» **Work task**: Retype nothing but the lines from the start of the material up to and including the line with "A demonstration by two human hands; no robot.". Pictures don't belong in the copy.

» **Data section**:
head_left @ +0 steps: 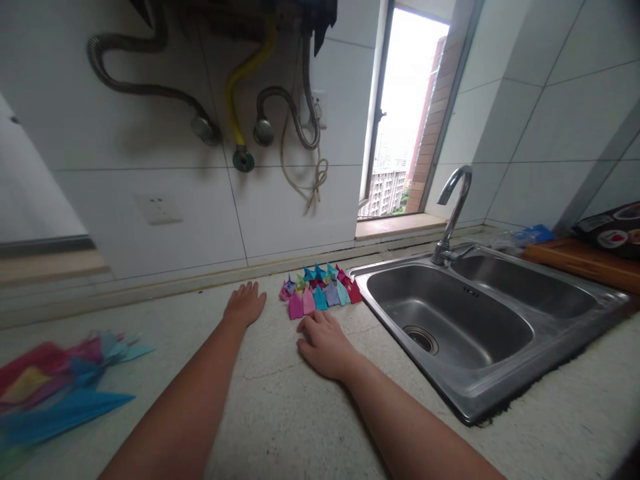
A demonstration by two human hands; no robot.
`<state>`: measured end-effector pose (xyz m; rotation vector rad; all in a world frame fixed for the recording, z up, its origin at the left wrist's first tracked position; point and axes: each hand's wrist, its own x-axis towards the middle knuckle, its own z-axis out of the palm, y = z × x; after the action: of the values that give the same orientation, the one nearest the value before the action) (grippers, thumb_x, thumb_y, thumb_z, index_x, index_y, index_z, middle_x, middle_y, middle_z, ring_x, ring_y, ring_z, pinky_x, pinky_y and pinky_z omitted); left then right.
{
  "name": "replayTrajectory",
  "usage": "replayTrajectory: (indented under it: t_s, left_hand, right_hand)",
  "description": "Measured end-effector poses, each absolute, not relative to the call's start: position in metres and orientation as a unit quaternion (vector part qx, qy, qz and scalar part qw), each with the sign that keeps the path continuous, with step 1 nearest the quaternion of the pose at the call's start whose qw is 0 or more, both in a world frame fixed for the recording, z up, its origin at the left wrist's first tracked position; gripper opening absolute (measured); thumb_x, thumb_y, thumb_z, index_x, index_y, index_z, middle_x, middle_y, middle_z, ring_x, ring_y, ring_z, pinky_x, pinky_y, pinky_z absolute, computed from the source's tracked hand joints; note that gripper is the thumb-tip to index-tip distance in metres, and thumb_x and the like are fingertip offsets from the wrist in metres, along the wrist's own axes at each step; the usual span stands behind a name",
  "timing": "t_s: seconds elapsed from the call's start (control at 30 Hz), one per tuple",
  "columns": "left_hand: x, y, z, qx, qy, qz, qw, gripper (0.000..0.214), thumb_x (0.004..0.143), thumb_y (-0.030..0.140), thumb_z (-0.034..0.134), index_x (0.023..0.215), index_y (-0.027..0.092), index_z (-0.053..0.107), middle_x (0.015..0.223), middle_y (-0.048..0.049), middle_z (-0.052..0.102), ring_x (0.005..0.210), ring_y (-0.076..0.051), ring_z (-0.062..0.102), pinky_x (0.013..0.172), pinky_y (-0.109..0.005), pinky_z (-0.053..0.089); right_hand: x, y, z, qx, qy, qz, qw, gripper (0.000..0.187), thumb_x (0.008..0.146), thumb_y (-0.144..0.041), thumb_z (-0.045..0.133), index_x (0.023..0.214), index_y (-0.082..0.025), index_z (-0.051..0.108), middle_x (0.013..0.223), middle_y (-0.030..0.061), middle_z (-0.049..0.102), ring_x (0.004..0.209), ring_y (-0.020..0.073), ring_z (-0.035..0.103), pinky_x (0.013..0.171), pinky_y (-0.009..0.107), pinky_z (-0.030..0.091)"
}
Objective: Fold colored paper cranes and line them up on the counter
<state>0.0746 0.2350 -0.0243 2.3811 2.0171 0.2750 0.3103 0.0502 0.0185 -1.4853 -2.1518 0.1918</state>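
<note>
My left hand [245, 303] lies palm down on the pale countertop, fingers stretched toward the wall and holding nothing. To its right, several small folded paper pieces [320, 298] stand in close rows, with pointed tips in pink, blue, teal, lilac, red and yellow; they look like origami cranes. My right hand [327, 343] rests at the near side of these rows, its thumb apart from the fingers. Its fingertips are right by the front pieces; whether they touch cannot be made out. At the lower left lies a blurred pile of larger folded paper [75, 373] in red, blue, yellow and light teal.
A double steel sink [450, 333] with a tap [455, 200] is set into the counter on the right. Beyond it are a wooden board [575, 260] and a dark bag [613, 227]. Hoses [240, 87] hang on the tiled wall beside an open window [405, 120].
</note>
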Motion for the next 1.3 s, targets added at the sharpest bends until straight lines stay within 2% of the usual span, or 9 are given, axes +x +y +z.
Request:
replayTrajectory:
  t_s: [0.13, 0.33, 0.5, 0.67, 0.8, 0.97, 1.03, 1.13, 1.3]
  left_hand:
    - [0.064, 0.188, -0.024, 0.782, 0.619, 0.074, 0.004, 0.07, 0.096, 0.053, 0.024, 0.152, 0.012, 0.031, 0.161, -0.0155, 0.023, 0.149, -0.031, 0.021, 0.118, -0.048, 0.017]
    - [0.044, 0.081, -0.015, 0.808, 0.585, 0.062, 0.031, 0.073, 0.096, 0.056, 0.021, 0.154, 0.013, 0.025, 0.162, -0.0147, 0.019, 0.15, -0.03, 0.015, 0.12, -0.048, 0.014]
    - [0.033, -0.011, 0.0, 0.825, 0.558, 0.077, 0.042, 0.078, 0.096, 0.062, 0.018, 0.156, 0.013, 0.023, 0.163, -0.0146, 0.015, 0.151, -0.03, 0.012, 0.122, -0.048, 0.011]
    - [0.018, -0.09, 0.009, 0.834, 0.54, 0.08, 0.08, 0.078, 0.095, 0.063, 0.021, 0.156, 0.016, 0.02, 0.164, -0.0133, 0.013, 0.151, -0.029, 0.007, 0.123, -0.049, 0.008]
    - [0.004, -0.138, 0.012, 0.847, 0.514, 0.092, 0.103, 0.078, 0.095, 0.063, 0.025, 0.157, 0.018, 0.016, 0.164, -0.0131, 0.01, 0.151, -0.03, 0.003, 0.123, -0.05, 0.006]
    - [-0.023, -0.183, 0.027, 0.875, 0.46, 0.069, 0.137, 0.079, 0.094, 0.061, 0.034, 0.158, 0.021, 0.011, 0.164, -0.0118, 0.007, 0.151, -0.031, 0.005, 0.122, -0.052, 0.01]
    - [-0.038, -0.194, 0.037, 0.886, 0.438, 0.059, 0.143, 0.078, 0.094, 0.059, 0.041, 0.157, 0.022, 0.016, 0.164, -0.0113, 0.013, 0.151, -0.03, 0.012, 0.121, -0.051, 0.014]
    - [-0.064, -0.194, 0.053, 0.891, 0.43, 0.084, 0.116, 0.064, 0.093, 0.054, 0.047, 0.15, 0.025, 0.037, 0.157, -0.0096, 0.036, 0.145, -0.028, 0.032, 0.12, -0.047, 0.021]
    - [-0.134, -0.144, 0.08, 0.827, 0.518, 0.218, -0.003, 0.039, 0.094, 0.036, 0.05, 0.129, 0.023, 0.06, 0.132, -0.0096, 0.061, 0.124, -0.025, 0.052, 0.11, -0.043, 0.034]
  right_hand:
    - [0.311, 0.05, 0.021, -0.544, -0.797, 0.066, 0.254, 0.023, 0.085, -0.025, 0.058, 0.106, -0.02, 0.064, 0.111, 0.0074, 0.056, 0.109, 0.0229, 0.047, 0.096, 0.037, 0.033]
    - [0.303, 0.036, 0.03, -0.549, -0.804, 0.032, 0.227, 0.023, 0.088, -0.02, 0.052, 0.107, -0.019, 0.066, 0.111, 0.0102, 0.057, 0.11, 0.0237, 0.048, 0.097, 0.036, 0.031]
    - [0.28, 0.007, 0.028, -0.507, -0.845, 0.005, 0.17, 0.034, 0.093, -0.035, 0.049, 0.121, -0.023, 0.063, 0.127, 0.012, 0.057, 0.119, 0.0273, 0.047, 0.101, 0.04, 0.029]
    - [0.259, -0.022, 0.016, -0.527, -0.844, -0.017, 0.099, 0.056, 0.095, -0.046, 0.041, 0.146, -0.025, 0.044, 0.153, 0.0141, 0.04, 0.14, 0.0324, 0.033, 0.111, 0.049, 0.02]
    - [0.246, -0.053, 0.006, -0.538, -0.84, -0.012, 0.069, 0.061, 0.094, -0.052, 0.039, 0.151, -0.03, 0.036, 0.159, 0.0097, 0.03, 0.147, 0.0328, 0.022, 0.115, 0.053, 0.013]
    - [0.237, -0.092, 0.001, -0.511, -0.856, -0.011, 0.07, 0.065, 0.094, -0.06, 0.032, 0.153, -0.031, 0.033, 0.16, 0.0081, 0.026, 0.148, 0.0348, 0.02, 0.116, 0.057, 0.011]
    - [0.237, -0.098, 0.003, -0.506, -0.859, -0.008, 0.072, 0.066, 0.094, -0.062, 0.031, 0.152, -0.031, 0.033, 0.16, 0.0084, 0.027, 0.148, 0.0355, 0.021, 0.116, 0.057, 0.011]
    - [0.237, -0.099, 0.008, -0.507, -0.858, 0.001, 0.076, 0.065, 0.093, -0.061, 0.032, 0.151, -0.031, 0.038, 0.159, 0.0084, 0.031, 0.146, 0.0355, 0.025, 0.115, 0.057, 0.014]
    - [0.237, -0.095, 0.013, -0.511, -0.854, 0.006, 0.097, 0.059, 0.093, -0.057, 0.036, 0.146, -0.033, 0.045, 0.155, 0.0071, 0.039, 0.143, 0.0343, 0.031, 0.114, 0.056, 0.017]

» **Exercise answer**:
head_left @ +0 steps: 
A demonstration by two human hands; no robot.

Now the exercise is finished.